2026 · legal-tech · AI assistant · construction
Celine AI
An experiment: lien-rights chat for suppliers and equipment lessors: information, not advice, even when it knows your account
In plain terms: a chat that answers construction payment-rights questions by naming the relevant statute, naming your account state, and stopping short of telling you what to do.
- Status
- wireframe
- Scope
- 26 jurisdictions
- Languages
- EN · FR
- Hard part
- info ≠ advice
why
I spent nearly seven years at Levelset and Procore on lien rights: the way construction suppliers and equipment lessors keep getting paid on jobs that span months and dozens of contractors. Same questions, every week: do I need a preliminary notice in Texas, what’s my exposure on this delivery, did this waiver actually waive anything? The answers always came from two places: the customer’s account state, and a thicket of state-by-state statutory rules.
Celine is the experiment that asked the harder version: can a chat stay on the information side of the line when the model already has your account state? A bot reciting Texas Property Code §53.057 is clearly information. The same bot saying you missed your preliminary notice deadline on the Smith job (same statute, applied to your account) is that still information? The line is one verb wide.
The wireframe scopes to North America because that’s the market reality: US contractors take jobs in Canada, Canadian sub-trades come south. There’s a second test tucked inside the first: I knew US lien law cold, but not Canadian lien law. So the Canadian half ran its own experiment: does statutes-as-context carry a non-expert into a jurisdiction they can’t verify from memory? That’s the more transferable question.
A note on the name. Celine is half homage to Zlien (Levelset’s original name) and half homophone of Céline Dion, who anchors the French-Canadian half of the cross-border scope. Naming the assistant after a person also tilts the discourse: I’d ask Celine and I’d run that by Celine are the natural-language frames that put the user in the right register for what the chat actually is.
what I built
A wireframe of a streaming chat with EN/FR toggle. Account state and statutes both live in the system prompt: no retrieval store, no rules engine, no Postgres backing the wireframe. Context only.
Four starter questions, picked because each tests a different shape:
- What deadlines are coming up?: pull from account state
- Do I need a preliminary notice in Texas?: recall a specific statute
- Explain conditional vs. unconditional waivers.: explain a legal distinction
- What are my unprotected receivables?: run a portfolio query
If the chat answered all four from context alone and stayed on the information side on each, the experiment was a yes.

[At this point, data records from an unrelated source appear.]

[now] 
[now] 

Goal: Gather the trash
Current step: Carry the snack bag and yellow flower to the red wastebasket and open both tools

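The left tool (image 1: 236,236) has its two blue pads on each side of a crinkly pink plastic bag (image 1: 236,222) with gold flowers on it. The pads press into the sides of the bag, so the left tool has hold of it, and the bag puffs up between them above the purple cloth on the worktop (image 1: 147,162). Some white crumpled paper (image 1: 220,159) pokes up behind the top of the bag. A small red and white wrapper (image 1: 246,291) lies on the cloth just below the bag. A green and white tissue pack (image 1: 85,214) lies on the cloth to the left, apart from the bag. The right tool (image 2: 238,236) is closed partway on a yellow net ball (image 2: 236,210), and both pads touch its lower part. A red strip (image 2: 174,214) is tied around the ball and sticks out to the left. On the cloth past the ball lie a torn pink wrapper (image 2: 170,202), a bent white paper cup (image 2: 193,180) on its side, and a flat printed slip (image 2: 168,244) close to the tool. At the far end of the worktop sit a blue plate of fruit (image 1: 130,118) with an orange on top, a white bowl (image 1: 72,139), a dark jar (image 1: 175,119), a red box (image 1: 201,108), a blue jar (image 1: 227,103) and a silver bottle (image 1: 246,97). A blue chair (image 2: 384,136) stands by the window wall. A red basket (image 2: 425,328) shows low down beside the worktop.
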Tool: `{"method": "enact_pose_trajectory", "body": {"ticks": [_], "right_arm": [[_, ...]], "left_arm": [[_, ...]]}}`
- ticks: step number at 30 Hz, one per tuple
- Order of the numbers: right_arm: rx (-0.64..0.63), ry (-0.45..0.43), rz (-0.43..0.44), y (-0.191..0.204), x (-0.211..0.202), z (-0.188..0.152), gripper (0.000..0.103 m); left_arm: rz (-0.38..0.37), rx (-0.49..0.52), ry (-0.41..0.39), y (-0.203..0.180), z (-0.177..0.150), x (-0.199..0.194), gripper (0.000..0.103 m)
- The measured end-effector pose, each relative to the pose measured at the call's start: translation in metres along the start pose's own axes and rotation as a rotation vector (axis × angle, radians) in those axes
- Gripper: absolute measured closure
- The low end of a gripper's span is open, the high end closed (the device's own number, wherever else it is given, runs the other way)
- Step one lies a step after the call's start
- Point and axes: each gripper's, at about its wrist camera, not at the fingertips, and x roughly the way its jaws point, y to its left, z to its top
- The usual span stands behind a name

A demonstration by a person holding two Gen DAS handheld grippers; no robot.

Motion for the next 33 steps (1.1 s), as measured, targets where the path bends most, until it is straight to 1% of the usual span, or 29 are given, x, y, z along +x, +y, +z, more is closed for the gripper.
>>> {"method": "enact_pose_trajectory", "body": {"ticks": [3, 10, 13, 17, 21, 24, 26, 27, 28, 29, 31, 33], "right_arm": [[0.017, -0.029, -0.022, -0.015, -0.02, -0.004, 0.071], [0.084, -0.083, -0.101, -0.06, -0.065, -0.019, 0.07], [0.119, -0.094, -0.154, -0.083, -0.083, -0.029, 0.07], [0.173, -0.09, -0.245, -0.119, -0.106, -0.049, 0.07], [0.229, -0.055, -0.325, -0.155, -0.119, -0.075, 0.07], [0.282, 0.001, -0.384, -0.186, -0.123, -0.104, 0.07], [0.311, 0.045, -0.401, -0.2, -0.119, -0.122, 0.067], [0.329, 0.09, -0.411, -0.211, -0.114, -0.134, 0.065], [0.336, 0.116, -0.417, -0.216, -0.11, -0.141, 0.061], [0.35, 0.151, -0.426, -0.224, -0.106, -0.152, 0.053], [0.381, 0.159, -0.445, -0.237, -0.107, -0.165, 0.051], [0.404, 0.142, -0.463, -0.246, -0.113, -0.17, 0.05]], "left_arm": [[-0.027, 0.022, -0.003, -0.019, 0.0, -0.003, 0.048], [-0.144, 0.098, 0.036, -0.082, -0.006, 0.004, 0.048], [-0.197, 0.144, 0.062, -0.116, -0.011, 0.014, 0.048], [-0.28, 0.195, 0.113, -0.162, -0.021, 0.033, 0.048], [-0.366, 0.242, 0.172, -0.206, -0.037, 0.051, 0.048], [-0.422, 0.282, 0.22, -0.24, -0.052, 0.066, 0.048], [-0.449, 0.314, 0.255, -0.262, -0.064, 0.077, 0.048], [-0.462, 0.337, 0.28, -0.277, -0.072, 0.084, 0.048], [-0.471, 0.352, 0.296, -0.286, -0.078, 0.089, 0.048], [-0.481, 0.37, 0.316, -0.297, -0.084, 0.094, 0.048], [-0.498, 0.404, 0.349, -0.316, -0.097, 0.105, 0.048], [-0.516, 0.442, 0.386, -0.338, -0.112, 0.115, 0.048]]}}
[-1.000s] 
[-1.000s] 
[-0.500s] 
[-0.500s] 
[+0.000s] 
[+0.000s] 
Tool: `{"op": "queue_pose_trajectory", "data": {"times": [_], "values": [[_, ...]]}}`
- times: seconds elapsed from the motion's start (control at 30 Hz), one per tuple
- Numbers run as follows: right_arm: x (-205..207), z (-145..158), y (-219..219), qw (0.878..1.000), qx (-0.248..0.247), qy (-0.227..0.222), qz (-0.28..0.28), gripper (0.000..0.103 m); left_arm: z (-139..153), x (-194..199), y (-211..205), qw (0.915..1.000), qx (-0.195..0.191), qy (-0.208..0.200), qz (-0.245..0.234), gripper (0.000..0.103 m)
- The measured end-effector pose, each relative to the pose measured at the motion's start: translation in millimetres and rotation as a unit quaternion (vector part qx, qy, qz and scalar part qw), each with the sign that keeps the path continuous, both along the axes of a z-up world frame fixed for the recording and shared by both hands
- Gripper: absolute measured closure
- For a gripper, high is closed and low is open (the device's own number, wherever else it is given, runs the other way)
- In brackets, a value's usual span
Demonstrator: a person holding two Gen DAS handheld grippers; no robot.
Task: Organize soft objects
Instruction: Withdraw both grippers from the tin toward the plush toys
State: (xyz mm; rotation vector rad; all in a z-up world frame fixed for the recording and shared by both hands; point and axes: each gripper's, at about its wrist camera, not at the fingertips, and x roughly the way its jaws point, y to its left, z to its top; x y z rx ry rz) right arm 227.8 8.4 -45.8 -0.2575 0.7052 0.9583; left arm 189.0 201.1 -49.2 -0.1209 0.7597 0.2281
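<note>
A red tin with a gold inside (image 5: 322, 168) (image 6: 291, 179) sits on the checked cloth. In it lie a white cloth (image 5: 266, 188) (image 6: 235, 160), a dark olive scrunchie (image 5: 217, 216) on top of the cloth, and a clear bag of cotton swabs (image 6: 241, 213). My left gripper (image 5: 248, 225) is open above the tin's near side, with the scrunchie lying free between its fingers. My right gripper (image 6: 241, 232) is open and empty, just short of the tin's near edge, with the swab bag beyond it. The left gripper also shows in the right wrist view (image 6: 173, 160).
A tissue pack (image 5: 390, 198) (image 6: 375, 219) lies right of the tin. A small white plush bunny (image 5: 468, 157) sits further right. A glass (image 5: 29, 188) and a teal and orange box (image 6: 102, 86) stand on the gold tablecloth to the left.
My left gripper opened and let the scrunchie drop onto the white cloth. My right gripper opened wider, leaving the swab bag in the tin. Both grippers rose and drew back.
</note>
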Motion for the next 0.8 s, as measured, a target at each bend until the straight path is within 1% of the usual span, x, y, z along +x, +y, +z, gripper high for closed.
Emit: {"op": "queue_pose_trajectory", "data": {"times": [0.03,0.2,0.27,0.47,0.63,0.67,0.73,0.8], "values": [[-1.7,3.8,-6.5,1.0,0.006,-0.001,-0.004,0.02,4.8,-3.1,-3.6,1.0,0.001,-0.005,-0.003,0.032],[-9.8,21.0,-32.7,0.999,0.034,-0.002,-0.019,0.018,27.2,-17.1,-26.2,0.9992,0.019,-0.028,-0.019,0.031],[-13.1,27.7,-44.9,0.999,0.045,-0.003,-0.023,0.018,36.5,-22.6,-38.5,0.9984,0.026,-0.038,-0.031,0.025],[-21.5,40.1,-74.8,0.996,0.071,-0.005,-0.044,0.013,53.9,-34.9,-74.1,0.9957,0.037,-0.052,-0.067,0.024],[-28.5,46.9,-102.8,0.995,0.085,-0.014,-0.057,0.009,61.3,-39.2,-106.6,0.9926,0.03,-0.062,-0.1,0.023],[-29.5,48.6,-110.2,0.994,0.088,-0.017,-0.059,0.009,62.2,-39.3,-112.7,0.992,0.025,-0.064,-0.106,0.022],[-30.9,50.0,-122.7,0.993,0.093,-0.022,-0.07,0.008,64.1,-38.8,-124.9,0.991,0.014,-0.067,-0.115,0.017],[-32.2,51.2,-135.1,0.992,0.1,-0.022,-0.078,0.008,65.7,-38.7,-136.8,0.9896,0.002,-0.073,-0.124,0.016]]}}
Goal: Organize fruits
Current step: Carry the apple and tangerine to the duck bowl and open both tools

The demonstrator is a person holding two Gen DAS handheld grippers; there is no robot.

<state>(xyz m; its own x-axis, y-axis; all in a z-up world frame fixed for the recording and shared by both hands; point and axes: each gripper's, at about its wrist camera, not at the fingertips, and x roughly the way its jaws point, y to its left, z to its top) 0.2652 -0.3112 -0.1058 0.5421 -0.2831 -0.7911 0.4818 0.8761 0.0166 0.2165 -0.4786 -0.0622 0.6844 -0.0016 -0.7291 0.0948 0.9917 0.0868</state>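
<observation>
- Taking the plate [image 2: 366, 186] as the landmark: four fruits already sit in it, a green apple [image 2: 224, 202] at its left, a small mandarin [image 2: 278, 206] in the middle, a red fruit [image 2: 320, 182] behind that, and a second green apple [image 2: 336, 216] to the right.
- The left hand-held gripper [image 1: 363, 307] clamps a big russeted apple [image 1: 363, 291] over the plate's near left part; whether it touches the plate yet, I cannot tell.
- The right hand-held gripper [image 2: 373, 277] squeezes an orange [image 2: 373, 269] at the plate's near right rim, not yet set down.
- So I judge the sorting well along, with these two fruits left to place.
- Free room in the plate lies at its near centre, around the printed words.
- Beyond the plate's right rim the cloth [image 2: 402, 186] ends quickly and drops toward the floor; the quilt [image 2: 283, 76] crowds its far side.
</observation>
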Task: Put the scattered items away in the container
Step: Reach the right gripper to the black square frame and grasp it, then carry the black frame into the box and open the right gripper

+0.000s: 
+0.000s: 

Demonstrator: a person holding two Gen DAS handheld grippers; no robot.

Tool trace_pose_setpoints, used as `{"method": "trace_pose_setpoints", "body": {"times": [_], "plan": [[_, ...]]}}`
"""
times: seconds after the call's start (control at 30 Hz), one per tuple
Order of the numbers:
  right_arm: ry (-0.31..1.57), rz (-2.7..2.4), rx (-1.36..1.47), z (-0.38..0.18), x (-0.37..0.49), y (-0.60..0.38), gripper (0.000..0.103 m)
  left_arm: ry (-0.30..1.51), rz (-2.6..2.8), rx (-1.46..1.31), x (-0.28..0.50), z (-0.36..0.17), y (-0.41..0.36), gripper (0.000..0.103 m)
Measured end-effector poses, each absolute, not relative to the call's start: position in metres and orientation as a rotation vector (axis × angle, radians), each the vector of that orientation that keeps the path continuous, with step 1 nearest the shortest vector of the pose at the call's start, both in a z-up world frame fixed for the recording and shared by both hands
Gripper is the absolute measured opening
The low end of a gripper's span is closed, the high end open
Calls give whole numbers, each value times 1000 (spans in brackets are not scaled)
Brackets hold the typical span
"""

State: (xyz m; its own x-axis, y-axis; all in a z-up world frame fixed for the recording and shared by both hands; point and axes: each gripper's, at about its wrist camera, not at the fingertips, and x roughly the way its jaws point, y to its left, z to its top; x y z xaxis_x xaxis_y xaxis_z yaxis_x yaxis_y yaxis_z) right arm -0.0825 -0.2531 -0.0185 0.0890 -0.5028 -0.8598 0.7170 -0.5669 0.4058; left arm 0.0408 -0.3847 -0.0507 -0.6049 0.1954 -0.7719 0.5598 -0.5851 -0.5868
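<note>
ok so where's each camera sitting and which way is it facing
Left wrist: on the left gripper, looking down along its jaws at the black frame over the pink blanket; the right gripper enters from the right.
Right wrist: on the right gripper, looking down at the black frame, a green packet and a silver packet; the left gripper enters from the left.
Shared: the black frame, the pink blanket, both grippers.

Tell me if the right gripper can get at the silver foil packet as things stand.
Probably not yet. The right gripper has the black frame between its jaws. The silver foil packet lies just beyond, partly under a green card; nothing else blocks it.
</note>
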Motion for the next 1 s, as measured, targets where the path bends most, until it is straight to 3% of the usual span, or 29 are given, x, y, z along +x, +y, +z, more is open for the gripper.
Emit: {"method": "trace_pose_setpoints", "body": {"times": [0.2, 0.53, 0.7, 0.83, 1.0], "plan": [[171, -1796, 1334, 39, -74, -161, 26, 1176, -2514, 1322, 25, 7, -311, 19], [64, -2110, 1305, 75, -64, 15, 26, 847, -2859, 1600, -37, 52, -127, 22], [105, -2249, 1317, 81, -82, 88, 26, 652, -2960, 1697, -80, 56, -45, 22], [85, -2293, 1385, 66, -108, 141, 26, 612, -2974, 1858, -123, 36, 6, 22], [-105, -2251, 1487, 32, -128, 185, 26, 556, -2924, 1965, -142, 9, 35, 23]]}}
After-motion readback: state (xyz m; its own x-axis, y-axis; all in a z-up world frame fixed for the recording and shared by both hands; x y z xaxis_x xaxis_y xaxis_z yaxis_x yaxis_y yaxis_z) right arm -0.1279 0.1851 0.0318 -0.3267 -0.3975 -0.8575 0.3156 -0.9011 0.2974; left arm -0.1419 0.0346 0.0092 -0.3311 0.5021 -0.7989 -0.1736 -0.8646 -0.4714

Server-sent streaming so the response feels conversational. EN and FR both ship in the wireframe: Quebec’s civil-law framework (CCDC declarations, provincial holdbacks) is genuinely different from the US AIA-waiver world, so French isn’t a translation layer; it’s a parallel rules surface.
decisions I’d defend
Account-aware first. The interesting test wasn’t can a model recite lien law. That’s been answerable since GPT-3. It was whether the model could hold your account state in one hand and the law for your jurisdictions in the other and answer about this week’s exposure. Whether that holds at production scale is exactly what a wireframe can’t tell you.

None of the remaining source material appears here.